• _Extracted records_:
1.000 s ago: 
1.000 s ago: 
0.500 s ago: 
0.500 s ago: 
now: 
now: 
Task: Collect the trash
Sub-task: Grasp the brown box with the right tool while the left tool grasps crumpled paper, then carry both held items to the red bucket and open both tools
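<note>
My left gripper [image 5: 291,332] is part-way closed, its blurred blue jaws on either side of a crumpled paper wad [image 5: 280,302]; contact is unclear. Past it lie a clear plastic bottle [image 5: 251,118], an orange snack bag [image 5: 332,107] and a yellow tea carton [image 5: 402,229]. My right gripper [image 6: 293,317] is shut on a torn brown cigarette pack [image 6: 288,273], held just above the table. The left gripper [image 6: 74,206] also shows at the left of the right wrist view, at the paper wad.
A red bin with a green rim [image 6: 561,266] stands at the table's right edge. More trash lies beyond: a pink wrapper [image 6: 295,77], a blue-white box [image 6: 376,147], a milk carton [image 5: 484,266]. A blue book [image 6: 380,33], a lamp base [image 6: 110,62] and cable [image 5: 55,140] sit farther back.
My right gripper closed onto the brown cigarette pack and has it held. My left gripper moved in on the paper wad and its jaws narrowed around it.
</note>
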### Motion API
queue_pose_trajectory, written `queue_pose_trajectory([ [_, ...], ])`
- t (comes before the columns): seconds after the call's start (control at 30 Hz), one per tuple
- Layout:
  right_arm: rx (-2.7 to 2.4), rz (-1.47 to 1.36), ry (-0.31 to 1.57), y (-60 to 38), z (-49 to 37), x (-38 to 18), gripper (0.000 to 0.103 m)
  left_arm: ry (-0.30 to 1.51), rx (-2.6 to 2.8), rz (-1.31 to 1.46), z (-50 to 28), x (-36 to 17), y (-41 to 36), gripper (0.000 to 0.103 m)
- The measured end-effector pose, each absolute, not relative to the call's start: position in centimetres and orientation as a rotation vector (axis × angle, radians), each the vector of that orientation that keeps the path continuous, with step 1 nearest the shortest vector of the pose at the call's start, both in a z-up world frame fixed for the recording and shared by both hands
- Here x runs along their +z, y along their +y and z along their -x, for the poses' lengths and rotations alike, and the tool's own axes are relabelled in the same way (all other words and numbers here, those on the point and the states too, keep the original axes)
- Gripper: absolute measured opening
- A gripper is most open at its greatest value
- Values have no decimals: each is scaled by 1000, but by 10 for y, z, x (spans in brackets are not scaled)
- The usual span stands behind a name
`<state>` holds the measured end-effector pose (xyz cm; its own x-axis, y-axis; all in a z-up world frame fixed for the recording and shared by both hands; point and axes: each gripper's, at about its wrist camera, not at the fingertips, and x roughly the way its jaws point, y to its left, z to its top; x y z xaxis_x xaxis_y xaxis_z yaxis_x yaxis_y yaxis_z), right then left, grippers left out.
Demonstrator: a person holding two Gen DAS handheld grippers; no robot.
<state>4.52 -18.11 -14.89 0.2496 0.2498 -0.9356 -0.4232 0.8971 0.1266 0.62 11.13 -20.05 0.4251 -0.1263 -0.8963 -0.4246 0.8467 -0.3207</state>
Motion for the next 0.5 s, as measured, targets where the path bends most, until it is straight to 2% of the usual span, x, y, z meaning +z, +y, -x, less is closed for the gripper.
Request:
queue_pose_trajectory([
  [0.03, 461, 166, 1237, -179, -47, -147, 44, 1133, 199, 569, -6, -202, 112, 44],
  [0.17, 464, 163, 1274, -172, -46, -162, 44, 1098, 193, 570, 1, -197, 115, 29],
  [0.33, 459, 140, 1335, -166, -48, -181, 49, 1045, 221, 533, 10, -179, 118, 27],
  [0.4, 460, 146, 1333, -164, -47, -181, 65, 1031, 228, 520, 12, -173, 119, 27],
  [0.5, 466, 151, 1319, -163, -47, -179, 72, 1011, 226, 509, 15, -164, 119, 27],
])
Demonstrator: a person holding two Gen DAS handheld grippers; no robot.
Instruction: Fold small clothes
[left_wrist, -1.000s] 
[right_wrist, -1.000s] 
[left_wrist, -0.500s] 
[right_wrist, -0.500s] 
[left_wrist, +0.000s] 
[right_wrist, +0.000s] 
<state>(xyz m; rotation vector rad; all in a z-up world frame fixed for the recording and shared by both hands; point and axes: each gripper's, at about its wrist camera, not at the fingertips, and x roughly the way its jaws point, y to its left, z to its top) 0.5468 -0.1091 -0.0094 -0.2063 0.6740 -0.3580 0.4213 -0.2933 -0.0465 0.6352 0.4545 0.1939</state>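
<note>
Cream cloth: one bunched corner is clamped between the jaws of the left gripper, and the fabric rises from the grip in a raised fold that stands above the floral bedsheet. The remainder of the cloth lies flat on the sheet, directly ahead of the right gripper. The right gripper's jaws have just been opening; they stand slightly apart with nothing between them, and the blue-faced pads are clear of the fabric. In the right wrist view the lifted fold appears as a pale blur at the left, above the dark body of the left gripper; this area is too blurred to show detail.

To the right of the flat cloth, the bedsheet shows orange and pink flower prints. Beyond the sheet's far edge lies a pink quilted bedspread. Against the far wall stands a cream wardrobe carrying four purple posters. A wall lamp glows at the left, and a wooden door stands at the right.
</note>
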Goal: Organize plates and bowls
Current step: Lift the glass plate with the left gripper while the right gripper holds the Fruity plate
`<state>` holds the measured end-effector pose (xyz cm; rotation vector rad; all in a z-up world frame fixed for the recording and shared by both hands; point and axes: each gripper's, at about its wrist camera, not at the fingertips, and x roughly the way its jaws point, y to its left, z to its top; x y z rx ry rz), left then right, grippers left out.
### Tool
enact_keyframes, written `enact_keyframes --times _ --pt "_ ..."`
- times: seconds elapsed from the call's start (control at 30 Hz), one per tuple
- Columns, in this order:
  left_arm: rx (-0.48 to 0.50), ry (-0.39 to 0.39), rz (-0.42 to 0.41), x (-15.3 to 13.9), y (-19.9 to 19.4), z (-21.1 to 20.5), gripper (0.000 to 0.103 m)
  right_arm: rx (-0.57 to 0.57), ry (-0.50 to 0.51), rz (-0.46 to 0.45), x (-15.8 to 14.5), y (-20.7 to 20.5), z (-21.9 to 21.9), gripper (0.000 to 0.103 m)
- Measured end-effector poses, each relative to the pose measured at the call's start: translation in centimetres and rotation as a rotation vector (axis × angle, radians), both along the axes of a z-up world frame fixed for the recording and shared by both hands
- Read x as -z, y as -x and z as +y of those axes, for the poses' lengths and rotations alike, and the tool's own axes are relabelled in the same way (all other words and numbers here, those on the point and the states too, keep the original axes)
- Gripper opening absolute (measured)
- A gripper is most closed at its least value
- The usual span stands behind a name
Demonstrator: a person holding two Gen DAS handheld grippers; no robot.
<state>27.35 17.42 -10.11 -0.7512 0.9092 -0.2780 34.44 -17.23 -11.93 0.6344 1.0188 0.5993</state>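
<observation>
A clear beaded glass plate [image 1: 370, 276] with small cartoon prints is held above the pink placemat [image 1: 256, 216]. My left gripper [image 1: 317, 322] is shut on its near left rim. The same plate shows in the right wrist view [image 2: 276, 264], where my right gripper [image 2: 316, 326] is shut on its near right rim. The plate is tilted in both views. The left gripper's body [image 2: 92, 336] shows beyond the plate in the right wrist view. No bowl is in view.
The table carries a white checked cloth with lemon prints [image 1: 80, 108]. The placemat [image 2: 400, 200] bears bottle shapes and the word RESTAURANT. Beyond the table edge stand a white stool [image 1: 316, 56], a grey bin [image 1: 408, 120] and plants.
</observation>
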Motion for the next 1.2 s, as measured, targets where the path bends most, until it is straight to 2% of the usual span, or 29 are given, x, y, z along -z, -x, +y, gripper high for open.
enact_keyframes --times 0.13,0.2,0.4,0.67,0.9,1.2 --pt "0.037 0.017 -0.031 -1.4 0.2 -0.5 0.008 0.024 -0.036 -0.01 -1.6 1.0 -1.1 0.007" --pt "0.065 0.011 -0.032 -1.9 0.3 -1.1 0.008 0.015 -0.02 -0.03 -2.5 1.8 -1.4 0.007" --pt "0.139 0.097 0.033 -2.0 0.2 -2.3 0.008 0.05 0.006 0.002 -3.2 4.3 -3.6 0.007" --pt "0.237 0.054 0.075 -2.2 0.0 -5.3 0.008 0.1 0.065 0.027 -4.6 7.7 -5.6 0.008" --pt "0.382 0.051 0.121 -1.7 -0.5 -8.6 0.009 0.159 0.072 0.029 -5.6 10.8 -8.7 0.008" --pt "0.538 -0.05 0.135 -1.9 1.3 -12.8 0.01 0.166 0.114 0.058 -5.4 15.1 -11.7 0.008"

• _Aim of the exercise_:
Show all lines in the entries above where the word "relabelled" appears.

• _Response_:
- Here x runs along their +z, y along their +y and z along their -x, for the poses' lengths and rotations alike, and the tool's own axes are relabelled in the same way (all other words and numbers here, those on the point and the states too, keep the original axes)
- Read x as -z, y as -x and z as +y of those axes, for the poses' lengths and rotations alike, and the tool's own axes are relabelled in the same way (all other words and numbers here, those on the point and the states too, keep the original axes)

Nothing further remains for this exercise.